### WHAT IS NEEDED
Reproduce exactly the lines of the material beneath, from the line that contains "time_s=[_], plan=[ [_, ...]" to the line that contains "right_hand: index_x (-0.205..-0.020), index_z", both included, and no other lines.

### THE INPUT
((

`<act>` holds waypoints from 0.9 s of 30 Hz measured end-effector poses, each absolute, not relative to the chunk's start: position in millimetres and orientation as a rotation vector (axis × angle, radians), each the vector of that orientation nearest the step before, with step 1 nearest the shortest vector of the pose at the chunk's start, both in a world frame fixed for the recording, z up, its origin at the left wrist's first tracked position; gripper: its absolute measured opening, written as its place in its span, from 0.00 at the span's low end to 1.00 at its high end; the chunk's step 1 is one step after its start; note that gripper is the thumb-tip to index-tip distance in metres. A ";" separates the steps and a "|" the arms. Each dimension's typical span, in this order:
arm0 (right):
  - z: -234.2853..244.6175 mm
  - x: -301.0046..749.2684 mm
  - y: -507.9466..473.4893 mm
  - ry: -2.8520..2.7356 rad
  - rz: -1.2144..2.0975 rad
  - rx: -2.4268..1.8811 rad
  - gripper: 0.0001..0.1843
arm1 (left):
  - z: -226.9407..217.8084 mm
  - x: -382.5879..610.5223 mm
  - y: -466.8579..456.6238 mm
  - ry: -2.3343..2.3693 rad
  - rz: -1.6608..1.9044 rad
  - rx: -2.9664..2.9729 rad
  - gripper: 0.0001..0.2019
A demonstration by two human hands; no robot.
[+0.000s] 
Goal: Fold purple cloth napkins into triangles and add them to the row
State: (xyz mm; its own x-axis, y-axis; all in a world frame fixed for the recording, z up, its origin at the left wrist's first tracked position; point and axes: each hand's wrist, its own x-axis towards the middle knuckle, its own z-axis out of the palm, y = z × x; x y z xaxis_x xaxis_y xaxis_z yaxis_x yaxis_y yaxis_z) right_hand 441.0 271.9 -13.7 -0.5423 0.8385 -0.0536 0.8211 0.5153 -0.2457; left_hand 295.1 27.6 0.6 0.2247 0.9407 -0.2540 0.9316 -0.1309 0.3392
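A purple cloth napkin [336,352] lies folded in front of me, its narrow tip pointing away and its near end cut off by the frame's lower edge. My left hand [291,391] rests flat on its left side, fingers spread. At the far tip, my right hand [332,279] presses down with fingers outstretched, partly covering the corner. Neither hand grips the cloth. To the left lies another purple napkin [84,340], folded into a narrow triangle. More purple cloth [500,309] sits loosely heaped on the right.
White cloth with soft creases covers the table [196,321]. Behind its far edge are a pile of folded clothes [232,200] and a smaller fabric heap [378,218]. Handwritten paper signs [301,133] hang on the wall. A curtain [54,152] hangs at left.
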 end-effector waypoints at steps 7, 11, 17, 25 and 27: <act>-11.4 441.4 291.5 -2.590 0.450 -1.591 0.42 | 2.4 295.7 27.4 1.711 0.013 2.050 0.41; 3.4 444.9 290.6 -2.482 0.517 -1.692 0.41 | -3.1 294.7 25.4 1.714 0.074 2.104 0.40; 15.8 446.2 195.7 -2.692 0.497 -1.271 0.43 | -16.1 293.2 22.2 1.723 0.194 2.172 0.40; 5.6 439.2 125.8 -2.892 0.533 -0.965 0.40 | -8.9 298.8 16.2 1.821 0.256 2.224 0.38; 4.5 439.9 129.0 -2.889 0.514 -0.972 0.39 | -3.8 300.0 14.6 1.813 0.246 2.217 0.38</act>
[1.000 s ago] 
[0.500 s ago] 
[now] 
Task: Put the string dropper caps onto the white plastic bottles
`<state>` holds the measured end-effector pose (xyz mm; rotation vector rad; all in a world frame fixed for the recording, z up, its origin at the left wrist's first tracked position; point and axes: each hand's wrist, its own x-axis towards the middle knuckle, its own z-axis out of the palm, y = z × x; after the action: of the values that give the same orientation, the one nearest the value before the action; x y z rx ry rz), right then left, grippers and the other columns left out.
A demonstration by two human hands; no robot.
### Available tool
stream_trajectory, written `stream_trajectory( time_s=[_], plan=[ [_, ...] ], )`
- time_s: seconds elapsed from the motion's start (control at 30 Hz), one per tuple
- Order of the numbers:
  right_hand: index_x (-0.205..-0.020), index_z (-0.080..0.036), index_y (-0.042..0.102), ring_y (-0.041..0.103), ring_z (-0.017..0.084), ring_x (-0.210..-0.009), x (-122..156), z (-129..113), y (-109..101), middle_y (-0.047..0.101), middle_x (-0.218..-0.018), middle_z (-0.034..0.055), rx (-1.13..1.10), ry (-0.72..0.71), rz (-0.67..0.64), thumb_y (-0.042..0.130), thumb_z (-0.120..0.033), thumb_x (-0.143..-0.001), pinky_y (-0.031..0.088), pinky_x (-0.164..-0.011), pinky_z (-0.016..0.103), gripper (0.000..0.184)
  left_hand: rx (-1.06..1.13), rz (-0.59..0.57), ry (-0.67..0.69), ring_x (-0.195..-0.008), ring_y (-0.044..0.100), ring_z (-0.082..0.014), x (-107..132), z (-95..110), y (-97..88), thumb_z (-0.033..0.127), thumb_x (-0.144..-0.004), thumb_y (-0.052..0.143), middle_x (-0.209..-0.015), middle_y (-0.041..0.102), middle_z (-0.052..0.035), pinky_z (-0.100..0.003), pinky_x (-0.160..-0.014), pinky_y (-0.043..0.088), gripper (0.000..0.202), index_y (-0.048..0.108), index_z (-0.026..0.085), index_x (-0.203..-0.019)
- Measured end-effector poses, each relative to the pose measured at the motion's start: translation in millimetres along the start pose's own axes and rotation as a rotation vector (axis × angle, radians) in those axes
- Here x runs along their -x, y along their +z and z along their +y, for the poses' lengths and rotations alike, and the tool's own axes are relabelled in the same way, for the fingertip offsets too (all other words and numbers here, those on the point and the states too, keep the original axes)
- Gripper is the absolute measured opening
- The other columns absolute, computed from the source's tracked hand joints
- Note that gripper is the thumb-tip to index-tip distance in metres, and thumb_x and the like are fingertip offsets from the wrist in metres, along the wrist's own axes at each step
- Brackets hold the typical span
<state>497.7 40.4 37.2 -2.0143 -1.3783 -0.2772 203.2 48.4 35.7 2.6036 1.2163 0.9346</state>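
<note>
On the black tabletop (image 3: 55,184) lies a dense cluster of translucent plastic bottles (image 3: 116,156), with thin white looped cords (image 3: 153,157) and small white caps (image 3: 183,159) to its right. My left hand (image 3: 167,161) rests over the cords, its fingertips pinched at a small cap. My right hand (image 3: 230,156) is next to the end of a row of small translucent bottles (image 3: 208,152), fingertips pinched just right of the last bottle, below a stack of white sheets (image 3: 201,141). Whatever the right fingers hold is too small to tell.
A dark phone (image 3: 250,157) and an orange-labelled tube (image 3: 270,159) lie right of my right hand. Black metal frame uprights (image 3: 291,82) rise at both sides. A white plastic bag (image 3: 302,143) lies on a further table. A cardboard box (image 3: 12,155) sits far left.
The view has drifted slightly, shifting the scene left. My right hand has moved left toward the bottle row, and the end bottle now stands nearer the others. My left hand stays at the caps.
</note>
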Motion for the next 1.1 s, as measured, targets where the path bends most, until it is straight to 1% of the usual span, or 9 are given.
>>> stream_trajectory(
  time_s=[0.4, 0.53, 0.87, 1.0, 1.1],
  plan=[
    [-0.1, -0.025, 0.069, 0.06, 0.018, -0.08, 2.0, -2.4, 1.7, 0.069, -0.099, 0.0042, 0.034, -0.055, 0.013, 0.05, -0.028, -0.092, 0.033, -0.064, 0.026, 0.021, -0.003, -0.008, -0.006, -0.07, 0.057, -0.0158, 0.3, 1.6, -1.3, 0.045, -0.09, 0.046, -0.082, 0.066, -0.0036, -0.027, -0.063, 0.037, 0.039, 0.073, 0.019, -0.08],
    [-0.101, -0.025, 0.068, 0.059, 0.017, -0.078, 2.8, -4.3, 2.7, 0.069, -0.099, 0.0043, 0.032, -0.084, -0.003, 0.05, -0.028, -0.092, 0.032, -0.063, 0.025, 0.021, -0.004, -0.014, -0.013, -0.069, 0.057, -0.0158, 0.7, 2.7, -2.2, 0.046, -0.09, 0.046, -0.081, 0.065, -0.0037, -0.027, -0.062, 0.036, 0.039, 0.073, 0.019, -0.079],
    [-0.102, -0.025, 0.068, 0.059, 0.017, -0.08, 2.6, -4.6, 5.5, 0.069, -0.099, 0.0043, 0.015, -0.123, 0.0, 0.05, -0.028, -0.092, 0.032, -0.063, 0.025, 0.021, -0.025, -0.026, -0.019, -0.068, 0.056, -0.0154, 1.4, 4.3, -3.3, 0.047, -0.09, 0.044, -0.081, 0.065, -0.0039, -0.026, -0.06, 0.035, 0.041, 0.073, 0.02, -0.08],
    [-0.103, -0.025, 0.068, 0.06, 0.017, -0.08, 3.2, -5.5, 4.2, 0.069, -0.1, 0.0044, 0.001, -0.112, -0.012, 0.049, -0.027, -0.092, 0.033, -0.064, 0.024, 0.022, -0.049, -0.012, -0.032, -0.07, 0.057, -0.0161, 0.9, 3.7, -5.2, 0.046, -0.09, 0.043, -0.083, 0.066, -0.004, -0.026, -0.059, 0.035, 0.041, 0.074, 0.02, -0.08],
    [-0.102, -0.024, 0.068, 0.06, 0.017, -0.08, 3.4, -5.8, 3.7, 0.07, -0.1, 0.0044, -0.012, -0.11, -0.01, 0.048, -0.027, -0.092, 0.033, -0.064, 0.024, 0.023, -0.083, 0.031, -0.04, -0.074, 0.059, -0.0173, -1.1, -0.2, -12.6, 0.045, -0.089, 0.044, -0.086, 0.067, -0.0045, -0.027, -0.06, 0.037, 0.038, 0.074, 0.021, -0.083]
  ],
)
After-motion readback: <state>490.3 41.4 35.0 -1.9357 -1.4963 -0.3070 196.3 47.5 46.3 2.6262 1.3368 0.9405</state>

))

### SOLUTION TO THIS PROBLEM
stream_trajectory, written `stream_trajectory( time_s=[_], plan=[ [_, ...] ], )`
- time_s: seconds elapsed from the motion's start (control at 30 Hz), one per tuple
- Order of the numbers:
  right_hand: index_x (-0.205..-0.020), index_z (-0.080..0.036), index_y (-0.042..0.102), ring_y (-0.041..0.103), ring_z (-0.017..0.084), ring_x (-0.210..-0.009), x (-122..156), z (-129..113), y (-109..101), middle_y (-0.047..0.101), middle_x (-0.218..-0.018), middle_z (-0.034..0.055), rx (-1.13..1.10), ry (-0.72..0.71), rz (-0.67..0.64), thumb_y (-0.042..0.130), thumb_z (-0.120..0.033), thumb_x (-0.143..-0.001), pinky_y (-0.031..0.088), pinky_x (-0.164..-0.011), pinky_z (-0.016..0.103), gripper (0.000..0.184)

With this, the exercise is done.